■ Supplied material

>>>>

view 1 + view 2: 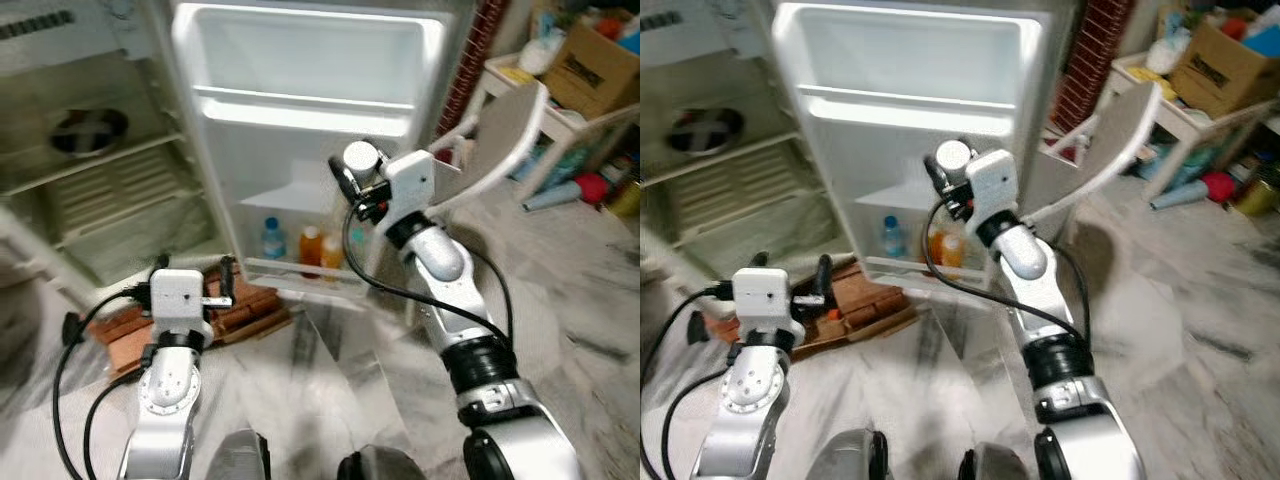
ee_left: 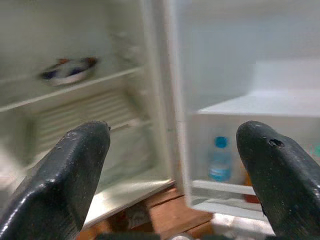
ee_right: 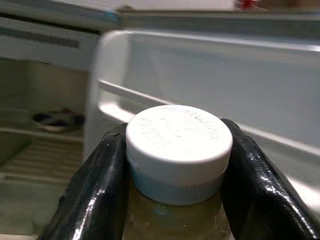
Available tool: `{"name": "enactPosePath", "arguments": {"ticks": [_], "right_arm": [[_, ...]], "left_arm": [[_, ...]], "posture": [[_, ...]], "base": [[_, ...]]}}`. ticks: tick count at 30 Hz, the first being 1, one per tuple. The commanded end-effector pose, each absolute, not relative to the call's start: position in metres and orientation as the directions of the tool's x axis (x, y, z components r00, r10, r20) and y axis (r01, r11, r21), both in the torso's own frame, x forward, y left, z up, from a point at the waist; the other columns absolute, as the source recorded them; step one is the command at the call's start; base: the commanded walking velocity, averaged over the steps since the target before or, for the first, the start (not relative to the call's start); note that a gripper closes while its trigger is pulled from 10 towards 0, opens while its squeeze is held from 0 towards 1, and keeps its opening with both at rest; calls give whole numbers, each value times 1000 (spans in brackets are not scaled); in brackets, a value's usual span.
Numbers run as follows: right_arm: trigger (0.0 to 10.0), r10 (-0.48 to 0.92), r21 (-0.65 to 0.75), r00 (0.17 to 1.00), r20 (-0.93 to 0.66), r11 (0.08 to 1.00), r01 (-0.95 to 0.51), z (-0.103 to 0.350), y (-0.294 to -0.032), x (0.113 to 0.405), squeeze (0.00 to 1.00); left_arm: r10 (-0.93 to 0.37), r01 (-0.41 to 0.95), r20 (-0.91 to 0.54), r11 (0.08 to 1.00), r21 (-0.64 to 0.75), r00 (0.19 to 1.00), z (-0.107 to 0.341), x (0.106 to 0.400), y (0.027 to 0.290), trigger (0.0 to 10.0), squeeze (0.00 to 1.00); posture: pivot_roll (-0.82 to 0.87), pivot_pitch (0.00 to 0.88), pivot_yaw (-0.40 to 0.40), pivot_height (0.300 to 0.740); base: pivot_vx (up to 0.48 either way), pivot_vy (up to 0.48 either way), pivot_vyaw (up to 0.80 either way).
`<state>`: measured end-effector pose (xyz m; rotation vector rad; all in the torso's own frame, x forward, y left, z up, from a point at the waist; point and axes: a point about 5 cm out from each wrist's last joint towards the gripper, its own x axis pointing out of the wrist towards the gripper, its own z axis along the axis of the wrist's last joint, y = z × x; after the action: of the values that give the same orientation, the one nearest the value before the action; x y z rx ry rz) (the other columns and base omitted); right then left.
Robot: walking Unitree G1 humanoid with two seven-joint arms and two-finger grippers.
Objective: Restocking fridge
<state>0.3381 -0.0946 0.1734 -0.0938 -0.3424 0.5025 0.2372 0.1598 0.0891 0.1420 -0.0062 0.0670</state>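
Between right claw [image 3: 175, 200] fingers: white-capped bottle [image 3: 178, 145], yellowish contents.

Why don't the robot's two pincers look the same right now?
The right pincer is shut on a white-capped bottle, while the left pincer is open and holds nothing. The right pincer is raised up in front of the open fridge door, while the left pincer hangs lower, near the floor by the wooden boards. Both have two black fingers and both point toward the fridge.
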Motion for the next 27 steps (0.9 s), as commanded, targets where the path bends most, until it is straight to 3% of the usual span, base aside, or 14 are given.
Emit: {"name": "enactPosePath", "arguments": {"ticks": [1,6,16,19,27], "right_arm": [[10000,493,-178,806,326,870,-460,180,-93,338,0],[10000,433,-168,832,347,901,-400,178,-107,320,0],[10000,376,-128,867,326,926,-354,168,-117,305,0],[10000,336,-8,873,352,934,-356,184,-112,311,0],[10000,327,-55,804,497,936,-347,240,-104,339,0]], "left_arm": [[90,-91,15,984,150,996,90,235,166,10000,0],[173,-168,-19,973,156,985,88,212,187,10000,0],[139,-127,-59,977,169,989,83,209,183,10000,0],[116,-105,-57,980,169,992,86,213,178,10000,0],[105,-95,-55,981,170,993,87,216,176,10000,0]], "posture": [[160,84,-44,740],[150,86,-36,740],[132,93,-28,740],[132,92,-24,740],[141,91,-23,740]], "base": [[262,0,744],[256,0,185],[25,0,0],[0,0,0],[0,0,0]]}}
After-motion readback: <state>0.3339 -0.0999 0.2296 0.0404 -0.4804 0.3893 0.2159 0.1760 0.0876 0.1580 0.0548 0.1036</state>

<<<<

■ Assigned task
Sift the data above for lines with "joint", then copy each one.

■ Solved problem
`<state>`: measured end-effector pose (xyz m; rotation vector rad; all in the torso's own frame, x forward, y left, z up, from a point at the waist; point and axes: a point about 5 cm out from each wrist's last joint towards the gripper, its own x axis pointing out of the wrist towards the gripper, its own z axis along the axis of the wrist's last joint, y = z × x; after the action: of the values that give the same orientation, the one nearest the value before the action; x y z rx ry rz) (the other columns and base omitted); right then left.
Robot: walking Unitree G1 humanoid with two seven-joint arms and two-finger grippers.

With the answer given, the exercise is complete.